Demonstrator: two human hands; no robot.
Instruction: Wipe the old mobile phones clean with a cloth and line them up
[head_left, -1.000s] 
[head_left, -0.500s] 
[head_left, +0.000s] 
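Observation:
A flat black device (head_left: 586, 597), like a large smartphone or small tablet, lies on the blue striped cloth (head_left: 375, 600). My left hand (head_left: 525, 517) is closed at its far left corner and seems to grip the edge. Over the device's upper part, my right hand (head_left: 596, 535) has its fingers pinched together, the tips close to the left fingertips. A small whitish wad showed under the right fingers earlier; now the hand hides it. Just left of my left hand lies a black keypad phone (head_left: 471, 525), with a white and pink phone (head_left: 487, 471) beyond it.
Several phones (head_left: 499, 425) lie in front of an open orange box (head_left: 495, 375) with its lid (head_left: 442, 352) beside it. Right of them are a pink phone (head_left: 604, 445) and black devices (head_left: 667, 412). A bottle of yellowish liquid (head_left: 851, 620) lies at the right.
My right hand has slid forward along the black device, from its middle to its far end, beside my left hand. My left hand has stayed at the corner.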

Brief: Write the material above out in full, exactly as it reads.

Exercise solution:
Demonstrator: two human hands; no robot.
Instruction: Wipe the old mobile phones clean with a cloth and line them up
[head_left, -1.000s] 
[head_left, -0.500s] 
[head_left, +0.000s] 
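Observation:
A flat black device (head_left: 586, 597), like a large smartphone or small tablet, lies on the blue striped cloth (head_left: 375, 600). My left hand (head_left: 525, 517) is closed at its far left corner and seems to grip the edge. Over the device's upper part, my right hand (head_left: 596, 535) has its fingers pinched together, the tips close to the left fingertips. A small whitish wad showed under the right fingers earlier; now the hand hides it. Just left of my left hand lies a black keypad phone (head_left: 471, 525), with a white and pink phone (head_left: 487, 471) beyond it.
Several phones (head_left: 499, 425) lie in front of an open orange box (head_left: 495, 375) with its lid (head_left: 442, 352) beside it. Right of them are a pink phone (head_left: 604, 445) and black devices (head_left: 667, 412). A bottle of yellowish liquid (head_left: 851, 620) lies at the right.
My right hand has slid forward along the black device, from its middle to its far end, beside my left hand. My left hand has stayed at the corner.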

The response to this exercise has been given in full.